Confidentiality

Your Records are Safe with us

Your medical records are used to help the National Health Service (NHS) to provide you with the best possible care.

How your records are used to help you

As you may know, your doctor and the team of health professionals caring for you keep records about your health and the care you receive from the NHS. These are important to help ensure that you received the best possible care from us. Your records are used in the following ways to guide and administer the care you receive:

  • To ensure that your doctor or nurse has up to date and accurate information to assess your health and decide what care you need when you visit in the future
  • To ensure that full information is available should you see another doctor, or be referred to a specialist or another part of the NHS.
  • To ensure that there is a good basis for looking back and checking on the type and quality of care you have received.
  • To ensure that your concerns can be properly investigated if you need to complain.
  • Your records also help to plan NHS services for the future and ensure that there is a good basis for checking that NHS money has been well spent and that staff are paid for the work they have done.
  • If you do not want certain information recorded on your records, please talk to your doctor

Keeping your records confidential

Your doctors, their staff and everyone else working for the NHS have a legal duty to maintain the highest level of confidentiality about patient information.

In some instances you may be receiving care from other people as well as the NHS. We may need to share some information about you with them so that we can all work together for your benefit. Anyone who receives confidential information about you from us is also under a legal duty of confidence. Unless there are exceptional circumstances, for example when the health or safety of others is at risk, we will not disclose your information to third parties without your permission.

In certain circumstances we are required by law to report information to the appropriate authorities. This information is only provided after formal authority has been given by a qualified health professional. For example:

  • Notification of new births
  • Where we encounter infectious diseases that may endanger the safety of others (eg meningitis or measles, but not HIV/AIDS).
  • Where a formal court order has been issued.

However, our guiding principle is that we are holding your records in strict confidence.
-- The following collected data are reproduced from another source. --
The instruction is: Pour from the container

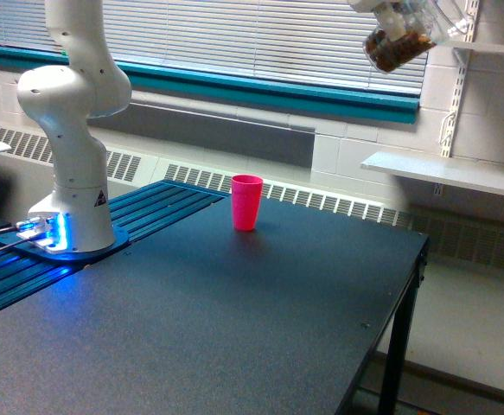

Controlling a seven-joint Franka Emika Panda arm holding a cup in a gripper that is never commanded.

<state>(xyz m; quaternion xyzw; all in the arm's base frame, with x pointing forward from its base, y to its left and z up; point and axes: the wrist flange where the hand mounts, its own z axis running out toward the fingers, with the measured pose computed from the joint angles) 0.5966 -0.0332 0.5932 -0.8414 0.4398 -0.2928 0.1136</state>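
Note:
At the top right of the exterior view a small clear container with brown contents hangs tilted in the air. My gripper is shut on it, mostly cut off by the frame's top edge. A pink tapered cup stands upright on the dark table, far below and to the exterior view's left of the container. Nothing pours from the container.
The arm's white base stands on a blue-lit mount at the left. A window with blinds runs along the back wall. White shelves hang at the right. The table's right edge drops to the floor.

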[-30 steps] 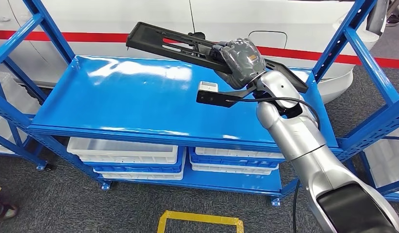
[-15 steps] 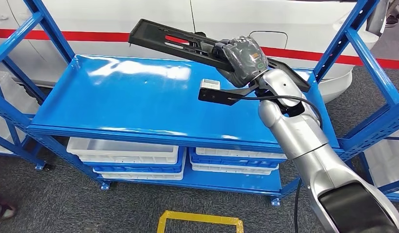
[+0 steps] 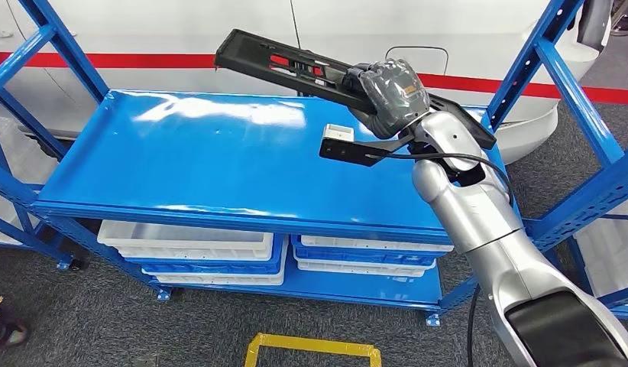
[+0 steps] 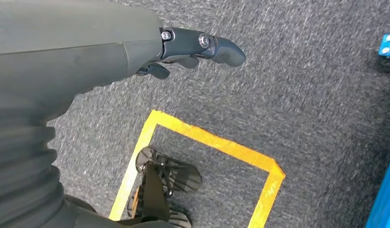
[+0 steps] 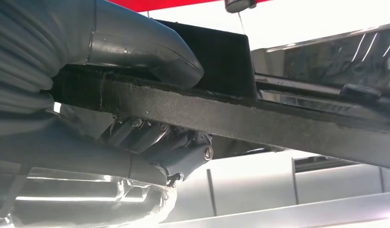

How you can arrange to see your own records

Under the Freedom of Information Act 2000, general practices are now officially required to adopt and maintain a scheme, which makes information they hold available. Everyone should be able to see the information that is kept in his or her medical records. If you want to see them, you should make a written request to the practice addressed to the Customer Service Manager. They will then contact you to discuss details and make arrangements. Please note there is a fee for this service.

You are also entitled to receive a copy of the information you have seen (fee applicable). Should your doctor decide that seeing your records might put your health at risk, you may only be shown part of your records or your request may be declined.